Encouraging Outcomes of Hematopoeitic Stem Cell Transplantation in Pediatric Sickle Cell Disease- A Decade-Long Experience from the Developing World.

Abstract

Sickle cell disease (SCD) is the most common hemoglobinopathy, affecting approximately 300,000 newborns worldwide each year. Hematopoietic stem cell transplantation (HSCT) is the only current curative option for the disease. Still, it is hindered by the availability of suitable donors, socio-economic issues, transplant failure and long-term complications of transplant, including graft-versus-host disease-acute and chronic. To date, there is no standardized protocol for conditioning regimens in SCD patients. A total of 100 pediatric patients diagnosed with sickle cell disease (SCD) underwent allogeneic hematopoietic stem cell transplantation (HSCT) between January 2015 and December 2024. Fifty-five patients (59.8%) underwent HLA-identical sibling-donor, and 37(40.2%) underwent haploidentical transplants. Eighty-three (91.2%) had stable engraftment. The median follow-up time was 31.6 months. Overall survival was 86.9%(95% CI: 79.3%-93.4%) in our cohort of 92 patients transplanted for SCD from either HLA-matched siblings or haploidentical donors, with a median follow-up of 53 months, with EFS of 77% without death or rejection.
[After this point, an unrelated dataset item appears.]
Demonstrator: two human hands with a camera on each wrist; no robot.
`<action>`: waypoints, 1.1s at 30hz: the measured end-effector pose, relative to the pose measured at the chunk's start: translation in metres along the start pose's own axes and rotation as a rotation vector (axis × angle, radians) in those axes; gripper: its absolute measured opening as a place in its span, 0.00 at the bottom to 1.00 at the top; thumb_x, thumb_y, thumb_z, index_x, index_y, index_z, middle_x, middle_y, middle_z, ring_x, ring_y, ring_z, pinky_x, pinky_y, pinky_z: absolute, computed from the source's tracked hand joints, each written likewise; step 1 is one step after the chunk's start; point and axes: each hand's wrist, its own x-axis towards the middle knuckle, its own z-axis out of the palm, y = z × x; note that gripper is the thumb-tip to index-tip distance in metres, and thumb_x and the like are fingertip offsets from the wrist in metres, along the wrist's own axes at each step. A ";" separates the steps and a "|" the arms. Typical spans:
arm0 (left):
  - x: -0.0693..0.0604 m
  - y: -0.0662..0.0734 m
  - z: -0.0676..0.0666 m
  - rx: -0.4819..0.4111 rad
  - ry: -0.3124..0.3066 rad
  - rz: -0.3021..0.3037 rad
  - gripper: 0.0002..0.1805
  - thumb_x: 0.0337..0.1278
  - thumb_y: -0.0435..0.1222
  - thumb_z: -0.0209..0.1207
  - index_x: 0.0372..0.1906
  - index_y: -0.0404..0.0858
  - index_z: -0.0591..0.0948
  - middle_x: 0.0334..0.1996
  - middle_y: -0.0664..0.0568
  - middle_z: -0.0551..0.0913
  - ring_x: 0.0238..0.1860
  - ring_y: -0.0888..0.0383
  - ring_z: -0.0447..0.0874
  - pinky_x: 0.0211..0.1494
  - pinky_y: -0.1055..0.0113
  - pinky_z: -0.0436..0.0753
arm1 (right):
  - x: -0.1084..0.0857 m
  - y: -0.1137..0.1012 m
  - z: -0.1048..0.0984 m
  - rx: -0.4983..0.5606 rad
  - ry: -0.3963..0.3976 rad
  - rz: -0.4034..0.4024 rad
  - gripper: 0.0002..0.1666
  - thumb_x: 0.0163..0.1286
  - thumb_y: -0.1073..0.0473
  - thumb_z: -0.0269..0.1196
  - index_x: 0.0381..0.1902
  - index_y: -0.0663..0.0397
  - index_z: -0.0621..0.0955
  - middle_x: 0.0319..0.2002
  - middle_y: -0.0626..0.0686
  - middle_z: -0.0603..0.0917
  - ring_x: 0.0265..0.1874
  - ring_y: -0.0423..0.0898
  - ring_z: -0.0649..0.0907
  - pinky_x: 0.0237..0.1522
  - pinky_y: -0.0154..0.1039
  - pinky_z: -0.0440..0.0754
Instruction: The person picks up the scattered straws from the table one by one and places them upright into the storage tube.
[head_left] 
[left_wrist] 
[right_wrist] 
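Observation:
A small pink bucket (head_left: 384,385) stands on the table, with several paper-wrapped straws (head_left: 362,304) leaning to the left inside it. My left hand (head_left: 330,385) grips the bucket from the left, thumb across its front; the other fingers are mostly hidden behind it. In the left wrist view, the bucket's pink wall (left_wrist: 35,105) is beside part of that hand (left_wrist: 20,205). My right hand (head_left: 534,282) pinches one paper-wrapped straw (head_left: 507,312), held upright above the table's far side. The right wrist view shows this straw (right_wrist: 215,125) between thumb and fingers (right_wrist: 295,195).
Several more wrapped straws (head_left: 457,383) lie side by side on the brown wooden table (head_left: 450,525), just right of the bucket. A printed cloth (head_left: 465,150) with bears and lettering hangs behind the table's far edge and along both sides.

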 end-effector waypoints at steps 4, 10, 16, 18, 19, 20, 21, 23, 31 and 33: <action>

The survival rates were significantly higher in MSD HSCT (53/55, 96.4% vs 27/37, 78.3%, p < 0.01). The outcomes in haploidentical outcomes have significantly improved (2014-2018 vs 2019 to 2023). The cumulative incidence of acute graft-versus-host-disease (GVHD) was 26% (95% CI - 17.9% to 36.8%) and of chronic GVHD was 8.4% (95% CI - 3.7% to 17.1%) at 2-year post-transplant. Viral reactivations were seen in 18 patients. In haploidentical transplants, we gradually drifted toward reduced toxicity conditioning, including Thio-Flu-Cy-TBI-ATG and found better outcomes through the years. The use of post-transplantation (PTCy) has led to a significantly reduced risk of GVHD.